Mistral

HTTP connection issues on simple load testing

Bug #1423054 reported by Lakshmi Kannan on 2015-02-18

This bug affects 1 person

Affects		Status	Importance	Assigned to	Milestone
	Mistral	Invalid	High	Moshe Elisha
	Mitaka	Invalid	High	Moshe Elisha

Bug Description

We wrote a simple test case that consumes Mistral APIs /v2/executions and /v2/executions/id/tasks every second. We have 20 workflows running in parallel. So every 1s, we hit the above APIs for all the 20 workflows in series. Mistral throws out all sorts of connection errors (accept issues, timeouts, bad http response).

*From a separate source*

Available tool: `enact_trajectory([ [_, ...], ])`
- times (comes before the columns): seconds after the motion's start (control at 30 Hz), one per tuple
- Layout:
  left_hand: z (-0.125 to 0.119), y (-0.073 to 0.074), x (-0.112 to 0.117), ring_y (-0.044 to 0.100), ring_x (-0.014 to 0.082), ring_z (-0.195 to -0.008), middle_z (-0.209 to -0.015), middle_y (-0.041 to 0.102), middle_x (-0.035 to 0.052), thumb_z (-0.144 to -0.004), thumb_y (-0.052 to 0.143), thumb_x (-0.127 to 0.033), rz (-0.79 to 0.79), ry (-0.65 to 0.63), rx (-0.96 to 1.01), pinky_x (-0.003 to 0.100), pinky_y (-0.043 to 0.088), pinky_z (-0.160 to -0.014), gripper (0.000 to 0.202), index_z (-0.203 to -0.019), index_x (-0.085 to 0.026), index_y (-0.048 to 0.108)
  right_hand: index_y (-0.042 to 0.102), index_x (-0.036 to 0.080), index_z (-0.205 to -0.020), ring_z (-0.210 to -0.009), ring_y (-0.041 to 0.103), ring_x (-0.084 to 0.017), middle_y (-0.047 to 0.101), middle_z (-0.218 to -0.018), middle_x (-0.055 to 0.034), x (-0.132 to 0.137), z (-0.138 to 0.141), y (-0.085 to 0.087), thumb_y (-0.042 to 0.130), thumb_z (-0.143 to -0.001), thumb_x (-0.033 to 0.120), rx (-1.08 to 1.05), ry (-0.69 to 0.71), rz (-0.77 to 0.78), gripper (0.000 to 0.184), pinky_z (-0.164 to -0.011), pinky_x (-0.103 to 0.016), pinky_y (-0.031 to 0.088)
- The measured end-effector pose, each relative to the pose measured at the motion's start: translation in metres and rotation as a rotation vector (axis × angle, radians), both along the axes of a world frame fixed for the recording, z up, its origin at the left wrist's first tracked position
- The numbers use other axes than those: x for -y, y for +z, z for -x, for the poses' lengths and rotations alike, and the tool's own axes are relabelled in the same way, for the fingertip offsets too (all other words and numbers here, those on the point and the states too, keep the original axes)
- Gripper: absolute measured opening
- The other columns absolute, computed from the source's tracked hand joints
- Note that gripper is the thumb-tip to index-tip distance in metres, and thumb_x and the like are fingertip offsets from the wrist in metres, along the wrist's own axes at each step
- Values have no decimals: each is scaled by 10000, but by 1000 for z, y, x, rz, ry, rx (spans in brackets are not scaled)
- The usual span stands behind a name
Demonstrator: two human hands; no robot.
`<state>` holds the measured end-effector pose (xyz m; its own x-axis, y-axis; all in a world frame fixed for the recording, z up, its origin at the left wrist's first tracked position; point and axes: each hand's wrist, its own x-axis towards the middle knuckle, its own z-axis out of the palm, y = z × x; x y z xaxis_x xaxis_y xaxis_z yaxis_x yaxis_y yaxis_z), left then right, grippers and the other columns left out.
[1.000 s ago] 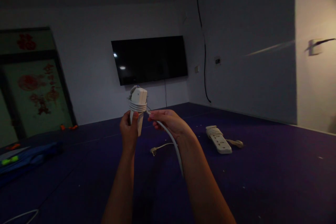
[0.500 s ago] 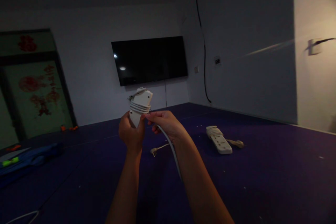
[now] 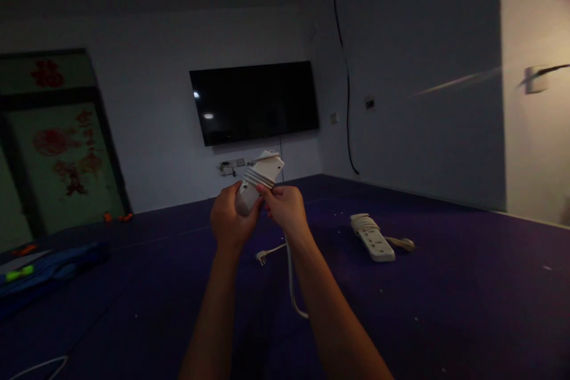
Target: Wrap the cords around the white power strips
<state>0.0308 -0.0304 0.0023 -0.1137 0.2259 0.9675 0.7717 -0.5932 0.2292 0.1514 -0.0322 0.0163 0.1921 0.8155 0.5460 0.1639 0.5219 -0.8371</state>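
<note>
My left hand (image 3: pixel 232 214) is wrapped round the lower end of a white power strip (image 3: pixel 269 167), which tilts up to the right with its back toward me. Several turns of white cord (image 3: pixel 258 178) circle its middle. Right beside it, my right hand (image 3: pixel 285 205) pinches the cord close to the strip's edge. From there a loose length of the cord hangs down past my right wrist. A plug (image 3: pixel 262 257) on a short stretch of white cord lies on the purple surface beyond my forearms.
On the purple surface (image 3: pixel 445 285), a second power strip (image 3: pixel 376 243) with its cord wound round it lies to the right. Blue cloth (image 3: pixel 57 267) with a bright green item (image 3: pixel 19 273) lies at left. A television (image 3: pixel 256 104) hangs on the far wall.
The held power strip has moved right and tilted further to the right. My right hand has come in close against it, and the loose cord hangs more slackly.
</note>
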Motion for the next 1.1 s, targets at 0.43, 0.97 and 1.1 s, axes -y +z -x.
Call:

See logs: https://gist.githubusercontent.com/lakshmi-kannan/f4295ca17c6c5ccf34a6/raw/8a5813e67290358e96e552af252e4e9137216998/gistfile1.txt

It looks like we need to do some minimal stress testing of the HTTP endpoints (by passing access to dbs for now) and make sure HTTP endpoint can scale.

Tags:

Revision history for this message

Anastasia Kuznetsova (akuznetsova) wrote on 2015-02-18:

Lakshmi, we started to work on stress testing and we already have a few scenarios and special gate (gate-rally-dsvm-mistral-task), seems that we have to add more scenarios as soon as possible.

Revision history for this message

Dmitri Zimine (i-dz) wrote on 2015-02-18:

Looks like we are leaking SQL connections.
m4dcoder is posting results shortly.

Revision history for this message

Winson Chan (winson-c-chan) wrote on 2015-02-18:

Maybe a separate bug. But basically, I got passed the HTTP errors when I move to an apache or nginx setup. Then we started noticing SQL connection problem afterward. It's complaining 1040 too many connections error. On closer examination using the following commands, what we noticed is that the SQL connections are still registered in MySql even though the WFs are long completed.

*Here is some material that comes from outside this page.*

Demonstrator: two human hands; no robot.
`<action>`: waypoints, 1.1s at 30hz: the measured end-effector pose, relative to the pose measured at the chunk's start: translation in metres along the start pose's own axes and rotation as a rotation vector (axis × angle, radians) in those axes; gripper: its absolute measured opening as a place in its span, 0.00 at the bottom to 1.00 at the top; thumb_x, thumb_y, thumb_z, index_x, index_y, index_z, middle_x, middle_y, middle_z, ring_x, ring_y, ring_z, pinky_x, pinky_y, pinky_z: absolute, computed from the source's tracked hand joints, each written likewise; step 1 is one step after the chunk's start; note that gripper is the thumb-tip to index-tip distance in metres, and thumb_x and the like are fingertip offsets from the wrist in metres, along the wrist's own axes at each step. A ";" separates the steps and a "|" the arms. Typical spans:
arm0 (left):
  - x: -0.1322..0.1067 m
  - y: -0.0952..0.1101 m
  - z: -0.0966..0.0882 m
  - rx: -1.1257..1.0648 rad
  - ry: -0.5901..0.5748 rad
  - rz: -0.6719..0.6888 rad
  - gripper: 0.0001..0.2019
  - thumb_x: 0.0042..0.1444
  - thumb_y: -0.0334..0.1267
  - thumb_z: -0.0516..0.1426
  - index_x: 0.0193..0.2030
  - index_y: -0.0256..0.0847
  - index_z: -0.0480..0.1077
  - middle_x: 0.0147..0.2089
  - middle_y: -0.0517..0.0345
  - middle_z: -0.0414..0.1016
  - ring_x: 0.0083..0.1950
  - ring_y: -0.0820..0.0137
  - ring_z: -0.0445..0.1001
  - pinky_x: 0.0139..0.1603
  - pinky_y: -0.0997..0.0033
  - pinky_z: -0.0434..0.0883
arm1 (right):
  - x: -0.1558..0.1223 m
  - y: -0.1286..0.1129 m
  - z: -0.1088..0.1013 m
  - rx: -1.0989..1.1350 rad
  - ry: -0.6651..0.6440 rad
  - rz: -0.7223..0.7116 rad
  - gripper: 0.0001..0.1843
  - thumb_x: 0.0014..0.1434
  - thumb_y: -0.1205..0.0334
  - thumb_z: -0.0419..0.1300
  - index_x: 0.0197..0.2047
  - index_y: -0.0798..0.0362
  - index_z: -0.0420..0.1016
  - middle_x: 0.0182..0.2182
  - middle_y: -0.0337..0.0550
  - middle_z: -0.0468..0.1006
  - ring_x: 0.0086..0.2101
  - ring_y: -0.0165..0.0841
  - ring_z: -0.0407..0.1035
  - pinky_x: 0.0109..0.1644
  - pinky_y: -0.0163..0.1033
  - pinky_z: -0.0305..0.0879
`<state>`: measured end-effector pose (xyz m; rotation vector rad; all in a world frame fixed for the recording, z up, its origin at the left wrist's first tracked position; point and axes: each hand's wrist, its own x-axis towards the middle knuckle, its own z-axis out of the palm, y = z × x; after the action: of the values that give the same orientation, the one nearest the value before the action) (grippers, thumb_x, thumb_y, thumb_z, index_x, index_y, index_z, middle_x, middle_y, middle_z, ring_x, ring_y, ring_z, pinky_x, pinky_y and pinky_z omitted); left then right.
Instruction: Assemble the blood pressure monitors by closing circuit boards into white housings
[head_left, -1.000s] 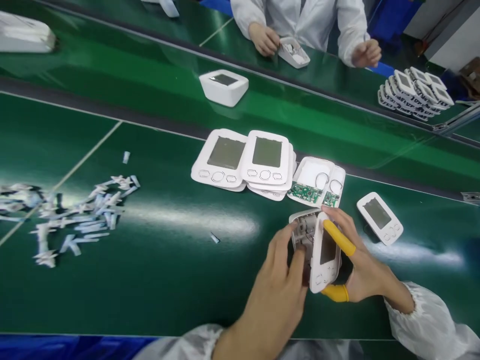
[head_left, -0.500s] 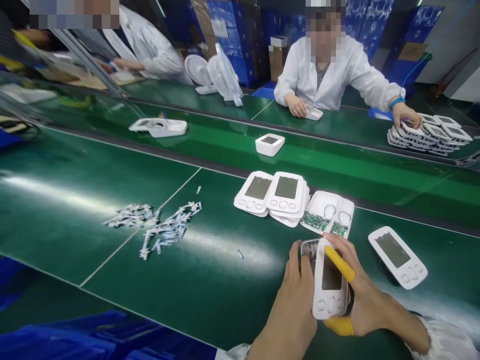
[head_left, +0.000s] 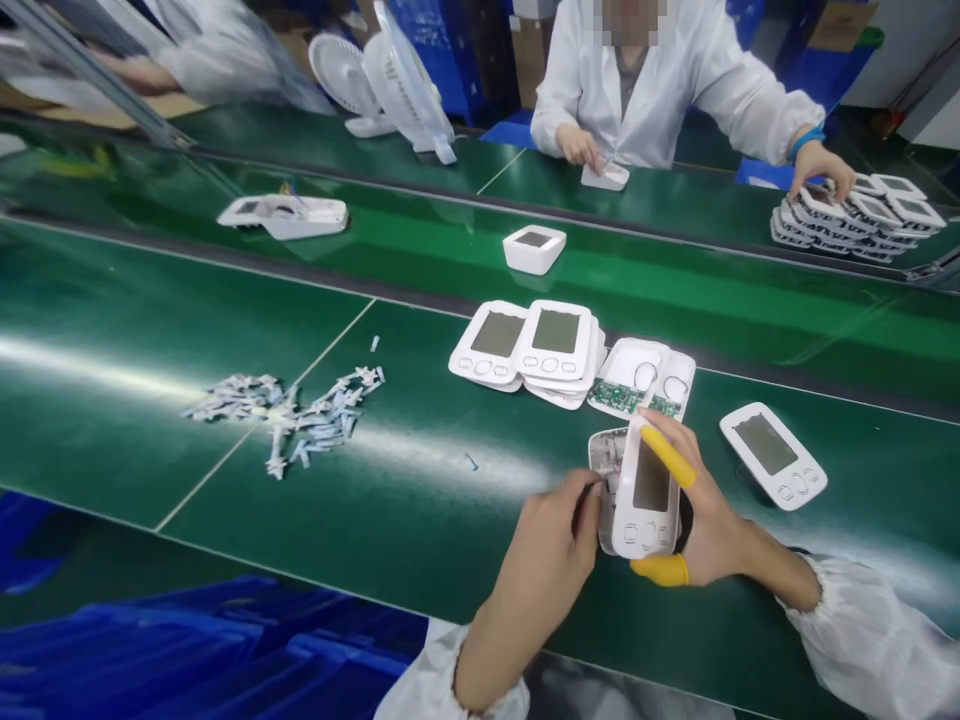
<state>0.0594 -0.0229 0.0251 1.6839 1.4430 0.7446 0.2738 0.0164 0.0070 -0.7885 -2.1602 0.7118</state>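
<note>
My right hand point(head_left: 701, 515), with yellow finger cots on the thumb and forefinger, grips a white front cover with a grey screen point(head_left: 645, 495) and holds it tilted against a white device body point(head_left: 606, 460). My left hand point(head_left: 551, 540) pinches the left edge of that body, fingers curled. Both hands hover just above the green table point(head_left: 420, 520) near its front edge.
Stacks of white front covers point(head_left: 536, 350) and open shells with green circuit boards point(head_left: 641, 385) lie beyond my hands; one loose cover point(head_left: 772, 455) lies to the right. A heap of small white strips point(head_left: 289, 415) lies left. A finished unit point(head_left: 534, 248) rides the belt. A person opposite touches another stack point(head_left: 851, 215).
The view has swung up and back down, so the far workers now show. My hands keep hold of the cover and body; my left fingers have slid to the body's left edge.
</note>
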 end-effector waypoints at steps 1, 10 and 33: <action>0.002 -0.002 0.000 -0.138 -0.044 -0.058 0.12 0.73 0.40 0.48 0.43 0.41 0.71 0.26 0.61 0.72 0.21 0.69 0.73 0.21 0.74 0.68 | 0.001 -0.001 -0.001 -0.009 -0.007 0.011 0.61 0.50 0.55 0.72 0.79 0.46 0.43 0.75 0.57 0.48 0.73 0.59 0.46 0.74 0.70 0.49; 0.004 -0.012 0.008 -0.817 -0.181 -0.132 0.09 0.68 0.36 0.57 0.50 0.40 0.76 0.39 0.54 0.83 0.34 0.71 0.80 0.28 0.80 0.77 | 0.007 -0.004 -0.009 -0.053 -0.053 0.066 0.63 0.48 0.50 0.75 0.78 0.42 0.45 0.77 0.53 0.45 0.74 0.64 0.44 0.74 0.74 0.47; 0.001 -0.022 0.015 -0.514 0.049 0.178 0.11 0.67 0.25 0.53 0.42 0.40 0.74 0.34 0.62 0.80 0.29 0.77 0.76 0.30 0.82 0.71 | 0.005 -0.005 -0.009 -0.133 -0.104 0.161 0.62 0.45 0.44 0.77 0.76 0.38 0.50 0.76 0.50 0.46 0.73 0.67 0.46 0.73 0.77 0.48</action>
<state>0.0603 -0.0235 -0.0018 1.4045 1.0230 1.1503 0.2760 0.0186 0.0182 -1.0253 -2.2738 0.7096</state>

Example commands to get SQL connection numbers and API calls on a localhost:
mysql -hlocalhost -uMyUserName -pMyPassword -e "show processlist"
netstat -pant | grep ESTABLISHED | grep 8989 | wc -l

Renat Akhmerov (rakhmerov) on 2015-09-14

no longer affects:

mistral/liberty

Renat Akhmerov (rakhmerov) on 2015-09-14

Changed in mistral:
importance:	Undecided → High
status:	New → Triaged

Revision history for this message

Renat Akhmerov (rakhmerov) wrote on 2015-11-11:

Winson, can you confirm that this is not really a bug? As I remember from our discussions we had earlier this year it is solved by putting Apache/Nginx in from of Mistral API, right?

tags:

added: liberty-backport-potential

Revision history for this message

Moshe Elisha (melisha) wrote on 2015-11-12:

prod_setup_mistral_logs.zip Edit (10.2 KiB, application/zip)

Hi,

I did a very simple test against one mistral VM (api+engine+executor) with an Apache in front and I also encountered the issue.
This was done on a setup that is built like a production setup not a devstack or anything like it.

Scenario:
1. I stopped all Mistral components.

2. I deleted Mistral logs.

3. I started all Mistral components.

4. I ran this command for 1-2 minutes:

watch -d -n 1 mistral execution-list

5. I encountered an error which can be seen in the attached logs "prod_setup_mistral_logs.zip".

Revision history for this message

Nikolay Makhotkin (nmakhotkin) wrote on 2015-11-13:

I've looked through your logs and see the following error:

Server-side error: "QueuePool limit of size 5 overflow 10 reached, connection timed out, timeout 30".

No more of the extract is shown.